Stationarity tests

Author

Affiliation

Beniamino Sartini

University of Bologna

Published

May 1, 2024

Modified

June 19, 2024

Setup

library(dplyr)
library(knitr)
library(kableExtra)
library(ggplot2)

1 Dickey–Fuller test

The Dickey–Fuller test tests the null hypothesis that a unit root is present in an autoregressive (AR) model. The alternative hypothesis is different depending on which version of the test is used, but is usually stationarity or trend-stationarity. Let’s consider an AR(1) model, i.e. $\begin{matrix} (1) & x_{t} = μ + δ t + ϕ_{1} x_{t - 1} + u_{t}, \end{matrix}$ or equivalently $\begin{matrix} (2) & Δ x_{t} = μ + δ t + (1 - ϕ_{1}) x_{t - 1} + u_{t} . \end{matrix}$

The, the Dickey–Fuller hypothesis are: $\begin{aligned} H_{0} : ϕ_{1} = 1 (non stationarity) \\ H_{1} : ϕ_{1} < 1 (stationarity) \end{aligned}$ The statistic test is obtained as: $D F = \frac{1 - ϕ_{1}}{S d {1 - ϕ_{1}}}$ However, since the test is done over the residual term rather than raw data, it is not possible to use standard t-distribution to provide critical values. Therefore, the statistic $D F$ has a specific distribution. In common implementation there are three versions of the test, i.e. standard ( $ψ = 0, μ = 0$ ), drift ( $μ = 0$ ), trend in Equation 1.

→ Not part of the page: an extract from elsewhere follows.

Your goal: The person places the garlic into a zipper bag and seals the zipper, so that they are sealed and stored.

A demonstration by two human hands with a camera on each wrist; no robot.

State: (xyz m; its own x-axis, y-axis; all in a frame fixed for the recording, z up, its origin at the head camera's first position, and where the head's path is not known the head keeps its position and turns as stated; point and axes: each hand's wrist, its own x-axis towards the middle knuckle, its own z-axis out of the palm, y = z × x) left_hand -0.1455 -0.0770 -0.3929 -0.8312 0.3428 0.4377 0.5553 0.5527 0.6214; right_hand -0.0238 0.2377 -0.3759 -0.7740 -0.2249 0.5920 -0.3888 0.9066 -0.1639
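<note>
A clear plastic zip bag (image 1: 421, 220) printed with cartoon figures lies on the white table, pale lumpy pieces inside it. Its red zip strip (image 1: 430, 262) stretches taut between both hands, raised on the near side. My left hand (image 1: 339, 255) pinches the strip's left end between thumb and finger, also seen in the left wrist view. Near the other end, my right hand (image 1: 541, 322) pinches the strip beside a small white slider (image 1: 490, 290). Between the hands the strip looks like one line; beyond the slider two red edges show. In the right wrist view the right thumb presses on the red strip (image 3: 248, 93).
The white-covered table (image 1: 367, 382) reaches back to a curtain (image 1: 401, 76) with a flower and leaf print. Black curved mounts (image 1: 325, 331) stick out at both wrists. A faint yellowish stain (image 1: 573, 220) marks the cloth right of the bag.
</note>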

2 Augmented Dickey–Fuller test

The augmented Dickey–Fuller is a more general version of the Dickey–Fuller test for a general AR(p) model, i.e. $Δ x_{t} = μ + δ t + γ x_{t - 1} + \sum_{i = 1}^{p} ϕ_{i} Δ x_{t - i}$

Then, the augmented Dickey–Fuller hypothesis are: $\begin{aligned} H_{0} : γ = 0 (non stationarity) \\ H_{1} : γ < 0 (stationarity) \end{aligned}$ The statistic test is obtained as: $A D F = \frac{γ}{S d {γ}}$ As in the simpler case, the critical values are computed using a specific table for the Dickey–Fuller test.

3 Kolmogorov-Smirnov test

The Kolmogorov–Smirnov two-sample test (KS test) can be used to test whether two samples came from the same distribution. Let’s define the empirical distribution function $F_{n}$ of $n$ -independent and identically distributed ordered observations $X_{(i)}$ as $F_{n} (x) = \frac{1}{n} \sum_{i = 1}^{n} 1_{(- \infty, x]} (X_{(i)}) .$ The KS statistic quantifies a distance between the empirical distribution function of the sample and the cumulative distribution functions of two samples. The null distribution of this statistic is calculated under the null hypothesis that the samples are drawn from the same distribution, i.e. $\begin{aligned} H_{0} : X stationary \\ H_{1} : X non stationary \end{aligned}$ The statistic test for two samples with dimension $n_{1}$ and $n_{2}$ is defined as: $K S_{n_{1}, n_{2}} = sup_{\forall x} | F_{n_{1}} (x) - F_{n_{2}} (x) |,$ and for large samples, the null hypothesis is rejected at level $α$ if: $K S_{n_{1}, n_{2}} > \sqrt{- \frac{1}{2 n_{2}} \ln (\frac{α}{2}) (1 + \frac{n_{2}}{n_{1}})} .$

To apply the test in a time series settings, it is possible to random split the original series in two sub samples and apply the test above.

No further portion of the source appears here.